Comment faire un don d'argent à ses petits-enfants ?
Aider ses petits-enfants financièrement est une pratique courante pour les grands-parents. Ce soutien peut être utilisé pour financer des études, acquérir un bien immobilier ou réaliser des projets d'envergure, tels que des voyages.
Plusieurs dispositifs peuvent faciliter ce don, allant de la donation simple à la donation-partage, en passant par l'assurance vie. Les formes les plus utilisées sont le don manuel et le présent d'usage, que nous explorerons ici.
Le don manuel
Le don manuel se caractérise par le transfert direct d'une somme d'argent ou d'un objet, tel qu'une voiture ou un bijou, sans nécessiter l'intervention d'un notaire pour des montants modestes.
Ce type de don offre aux grands-parents la possibilité d'imposer des conditions quant à l'usage des fonds. Pour formaliser cela, un pacte adjoint peut être rédigé, actant les termes de l'utilisation de cet argent, pouvant être signé devant notaire ou sous signature privée.
Le présent d'usage
Le présent d'usage, tout comme le don manuel, permet d'offrir de l'argent à ses petits-enfants pour des occasions spéciales (Noël, anniversaires, réussite scolaire, etc.).
Un atout majeur de ce dispositif est qu'il n'oblige pas à déclarer le don à l'administration fiscale, tant que la somme reste dans des limites raisonnables.

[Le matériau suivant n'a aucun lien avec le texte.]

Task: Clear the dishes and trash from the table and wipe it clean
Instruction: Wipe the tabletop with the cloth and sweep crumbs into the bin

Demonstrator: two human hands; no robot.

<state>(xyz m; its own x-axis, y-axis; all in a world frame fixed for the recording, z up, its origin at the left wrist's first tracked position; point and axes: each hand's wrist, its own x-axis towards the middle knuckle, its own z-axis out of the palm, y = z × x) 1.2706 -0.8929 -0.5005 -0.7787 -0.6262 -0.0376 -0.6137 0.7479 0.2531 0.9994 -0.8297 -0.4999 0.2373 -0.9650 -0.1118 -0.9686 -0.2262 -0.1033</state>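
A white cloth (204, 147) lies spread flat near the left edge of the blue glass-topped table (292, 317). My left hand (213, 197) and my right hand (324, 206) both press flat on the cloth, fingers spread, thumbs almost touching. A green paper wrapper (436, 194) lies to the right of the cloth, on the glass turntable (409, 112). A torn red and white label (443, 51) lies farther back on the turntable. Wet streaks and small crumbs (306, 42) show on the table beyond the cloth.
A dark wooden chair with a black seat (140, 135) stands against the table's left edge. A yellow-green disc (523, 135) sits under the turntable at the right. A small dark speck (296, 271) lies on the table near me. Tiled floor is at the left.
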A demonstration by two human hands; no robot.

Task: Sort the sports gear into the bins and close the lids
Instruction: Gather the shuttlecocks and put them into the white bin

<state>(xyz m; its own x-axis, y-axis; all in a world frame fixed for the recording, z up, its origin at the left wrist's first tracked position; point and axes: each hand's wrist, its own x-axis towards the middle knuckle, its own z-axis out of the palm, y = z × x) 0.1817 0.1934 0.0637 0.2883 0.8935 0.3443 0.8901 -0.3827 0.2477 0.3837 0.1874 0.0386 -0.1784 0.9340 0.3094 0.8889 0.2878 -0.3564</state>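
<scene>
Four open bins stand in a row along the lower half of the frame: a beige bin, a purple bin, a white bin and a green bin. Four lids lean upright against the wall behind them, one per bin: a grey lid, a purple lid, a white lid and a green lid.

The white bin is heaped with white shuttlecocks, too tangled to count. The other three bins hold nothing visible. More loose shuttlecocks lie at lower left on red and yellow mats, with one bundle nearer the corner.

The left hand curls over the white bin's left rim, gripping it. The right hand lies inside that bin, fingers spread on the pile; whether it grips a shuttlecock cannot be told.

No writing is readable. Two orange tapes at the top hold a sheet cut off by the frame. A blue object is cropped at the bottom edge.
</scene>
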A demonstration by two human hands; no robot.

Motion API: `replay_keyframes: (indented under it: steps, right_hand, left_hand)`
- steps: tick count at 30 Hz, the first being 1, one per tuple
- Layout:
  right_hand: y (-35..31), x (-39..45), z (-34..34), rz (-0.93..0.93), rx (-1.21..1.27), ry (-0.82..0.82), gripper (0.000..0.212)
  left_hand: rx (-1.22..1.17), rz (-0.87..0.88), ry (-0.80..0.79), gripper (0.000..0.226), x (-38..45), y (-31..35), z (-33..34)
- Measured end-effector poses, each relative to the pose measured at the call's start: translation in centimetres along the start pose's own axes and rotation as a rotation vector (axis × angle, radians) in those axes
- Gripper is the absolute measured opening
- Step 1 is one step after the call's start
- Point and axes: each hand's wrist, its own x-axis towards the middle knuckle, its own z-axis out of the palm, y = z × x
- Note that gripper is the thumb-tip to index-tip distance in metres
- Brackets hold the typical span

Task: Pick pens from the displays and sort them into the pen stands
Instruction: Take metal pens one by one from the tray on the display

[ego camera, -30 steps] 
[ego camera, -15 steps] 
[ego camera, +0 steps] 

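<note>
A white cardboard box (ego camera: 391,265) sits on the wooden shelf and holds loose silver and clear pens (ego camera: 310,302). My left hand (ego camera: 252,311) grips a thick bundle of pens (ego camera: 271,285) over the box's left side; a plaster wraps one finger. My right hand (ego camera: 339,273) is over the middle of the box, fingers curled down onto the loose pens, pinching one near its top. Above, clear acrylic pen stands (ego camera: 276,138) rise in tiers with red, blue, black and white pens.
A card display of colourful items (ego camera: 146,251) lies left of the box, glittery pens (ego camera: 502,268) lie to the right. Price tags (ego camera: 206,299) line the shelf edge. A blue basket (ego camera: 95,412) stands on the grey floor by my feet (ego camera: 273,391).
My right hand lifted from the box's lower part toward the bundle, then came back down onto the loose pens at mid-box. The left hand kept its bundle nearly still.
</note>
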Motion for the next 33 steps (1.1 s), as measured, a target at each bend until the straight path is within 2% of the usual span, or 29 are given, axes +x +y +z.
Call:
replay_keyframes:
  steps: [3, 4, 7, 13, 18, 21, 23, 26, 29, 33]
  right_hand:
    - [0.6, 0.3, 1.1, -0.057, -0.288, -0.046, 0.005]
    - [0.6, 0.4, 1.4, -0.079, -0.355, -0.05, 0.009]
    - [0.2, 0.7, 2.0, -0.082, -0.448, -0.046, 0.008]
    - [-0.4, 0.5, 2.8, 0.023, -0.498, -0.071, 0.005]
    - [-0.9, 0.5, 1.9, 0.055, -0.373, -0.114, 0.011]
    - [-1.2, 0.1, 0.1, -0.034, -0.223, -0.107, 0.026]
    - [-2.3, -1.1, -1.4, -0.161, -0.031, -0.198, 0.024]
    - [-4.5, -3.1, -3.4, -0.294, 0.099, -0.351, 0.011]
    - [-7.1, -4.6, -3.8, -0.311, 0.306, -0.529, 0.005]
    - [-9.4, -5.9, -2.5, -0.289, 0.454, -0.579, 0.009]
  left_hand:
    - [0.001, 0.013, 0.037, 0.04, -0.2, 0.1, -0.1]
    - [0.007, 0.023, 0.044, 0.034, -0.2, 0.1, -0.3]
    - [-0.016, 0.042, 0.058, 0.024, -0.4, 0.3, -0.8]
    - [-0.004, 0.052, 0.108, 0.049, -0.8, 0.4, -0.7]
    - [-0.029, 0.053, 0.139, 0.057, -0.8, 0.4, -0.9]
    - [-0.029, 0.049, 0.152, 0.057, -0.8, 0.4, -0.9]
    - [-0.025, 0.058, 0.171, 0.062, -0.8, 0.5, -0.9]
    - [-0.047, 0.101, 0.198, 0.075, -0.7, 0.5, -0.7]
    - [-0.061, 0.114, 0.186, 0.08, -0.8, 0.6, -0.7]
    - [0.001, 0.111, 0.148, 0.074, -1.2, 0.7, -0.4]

En outre, le présent d'usage n'est pas inclus dans le calcul des droits de succession.
Les implications fiscales d'un don d'argent
La déclaration des dons manuels
Lorsqu'un don manuel est effectué, les petits-enfants doivent en informer l'administration fiscale, car cela peut être assujetti à l'impôt sur les droits de donation. La déclaration peut être faite par le donateur si le bénéficiaire est mineur ou sous protection juridique.
La déclaration, à effectuer en ligne ou via le formulaire 2735-SD, permet de déterminer les droits de donation dus. Ces droits peuvent être réglés par le donateur si souhaité.
Il est à noter qu'un don d'un montant inférieur à 31 865 euros tous les 15 ans est exempté de droits de donation, et un abattement supplémentaire de 159 325 euros s'applique pour les dons à des petits-enfants handicapés.
- Le donateur doit être âgé de moins de 80 ans ;
- Les bénéficiaires doivent avoir 18 ans ou plus ;
- Le don doit être déclaré dans un délai d'un mois après réalisation.
Les droits sont calculés sur le montant dépassant l'abattement, par exemple, un don de 40 000 euros entraînera le calcul d'impôts sur 8 135 euros.
Le présent d'usage : aucune imposition
Contrairement au don manuel, les montants offerts via des présents d'usage échappent à l'impôt, tant qu'ils restent raisonnables. L'évaluation de ce qui est considéré comme raisonnable dépend de la jurisprudence, mais en règle générale, un don représentant environ 1 à 2% du patrimoine personnel est accepté.
En cas de litige, les juges sont ceux qui détermineront la nature du don effectué.
Respecter la part d'héritage réservée
Bien que les grands-parents puissent donner de l'argent à leurs petits-enfants, ceci doit toujours respecter la réserve héréditaire de leurs enfants. La loi stipule que les enfants ont droit à une part obligatoire de l'héritage.
La part restante, connue sous le nom de quotité disponible, est celle que les grands-parents peuvent distribuer comme bon leur semble. Tous les dons faits doivent donc se situer en dessous de cette quotité disponible pour éviter toute contestation future.